Pictures aside, print all of the data below exactly as written.

--------------------

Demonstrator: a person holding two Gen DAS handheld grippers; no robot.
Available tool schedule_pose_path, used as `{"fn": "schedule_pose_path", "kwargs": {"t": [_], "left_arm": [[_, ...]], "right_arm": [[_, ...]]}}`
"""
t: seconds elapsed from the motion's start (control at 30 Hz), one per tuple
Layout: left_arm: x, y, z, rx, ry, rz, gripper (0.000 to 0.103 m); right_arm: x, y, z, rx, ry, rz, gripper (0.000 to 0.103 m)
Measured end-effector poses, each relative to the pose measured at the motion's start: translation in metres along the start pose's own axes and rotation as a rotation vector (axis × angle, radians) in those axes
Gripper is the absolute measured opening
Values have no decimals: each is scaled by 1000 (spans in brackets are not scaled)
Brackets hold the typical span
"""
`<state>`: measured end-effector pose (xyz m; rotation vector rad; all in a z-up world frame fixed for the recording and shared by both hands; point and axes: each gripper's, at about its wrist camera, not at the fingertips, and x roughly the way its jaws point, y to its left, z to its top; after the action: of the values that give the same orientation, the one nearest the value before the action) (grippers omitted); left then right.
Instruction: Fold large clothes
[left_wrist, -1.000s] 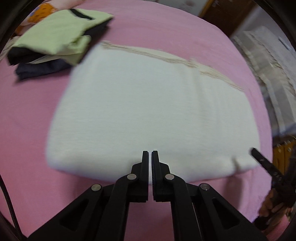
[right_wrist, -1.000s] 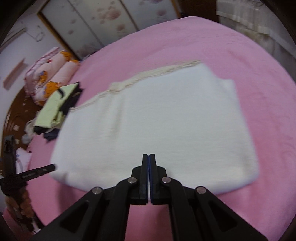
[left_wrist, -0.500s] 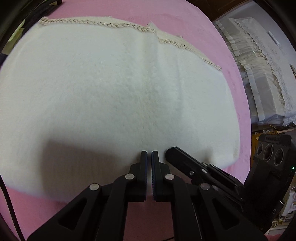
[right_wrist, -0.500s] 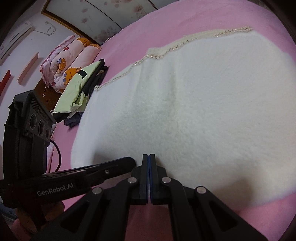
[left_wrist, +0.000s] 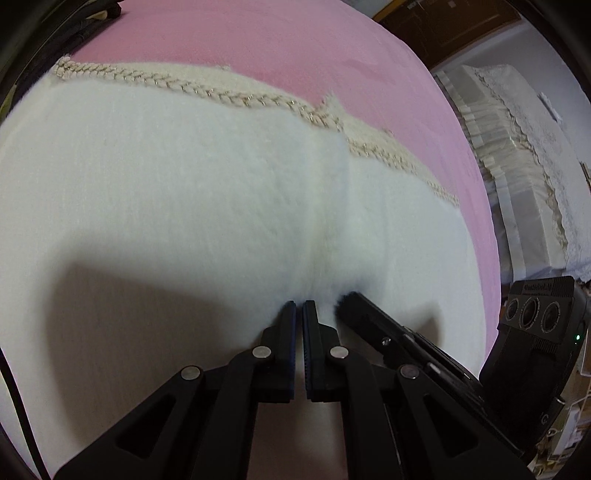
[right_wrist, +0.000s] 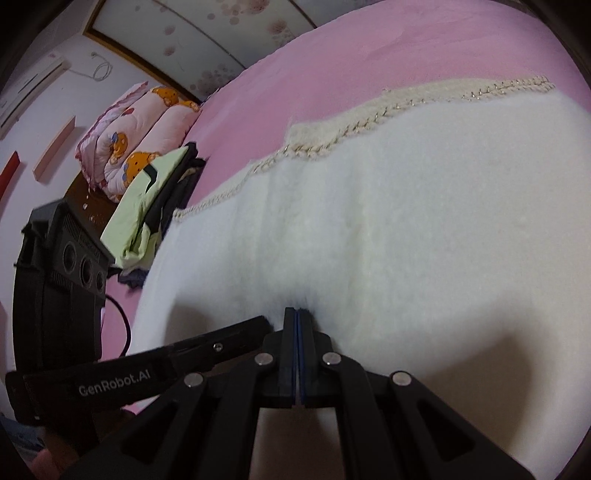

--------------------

- _RESPONSE_:
Demonstrator: a person holding two Gen DAS handheld grippers; no robot.
Available tool schedule_pose_path, used as `{"fn": "schedule_pose_path", "kwargs": {"t": [_], "left_arm": [[_, ...]], "right_arm": [[_, ...]]}}`
"""
t: seconds elapsed from the motion's start (control at 30 Hz), one per tuple
Layout: left_arm: x, y, z, rx, ry, rz, gripper (0.000 to 0.103 m); right_arm: x, y, z, rx, ry, rz, gripper (0.000 to 0.103 m)
Measured end-effector poses, each relative to the pose measured at the motion's start: translation in metres along the start pose's own axes and rotation as a rotation vector (axis × angle, radians) in those axes
Gripper is the absolute measured opening
Values have no decimals: each is scaled by 1000 (spans in brackets are not scaled)
Brackets hold the typical span
"""
`<state>`: measured end-effector pose (xyz m; rotation vector rad; all in a z-up world frame fixed for the recording and shared by both hands; point and axes: each gripper's, at about its wrist camera, not at the fingertips, and x roughly the way its jaws point, y to its left, z to its top; after the action: of the values that give the same orientation, the one nearest the value before the action) (grippers omitted); left then right.
Instruction: Fold large clothes
[left_wrist, -1.000s] 
[right_wrist, -1.000s] 
[left_wrist, -0.500s] 
[right_wrist, -0.500s] 
[left_wrist, +0.000s] 
[right_wrist, +0.000s] 

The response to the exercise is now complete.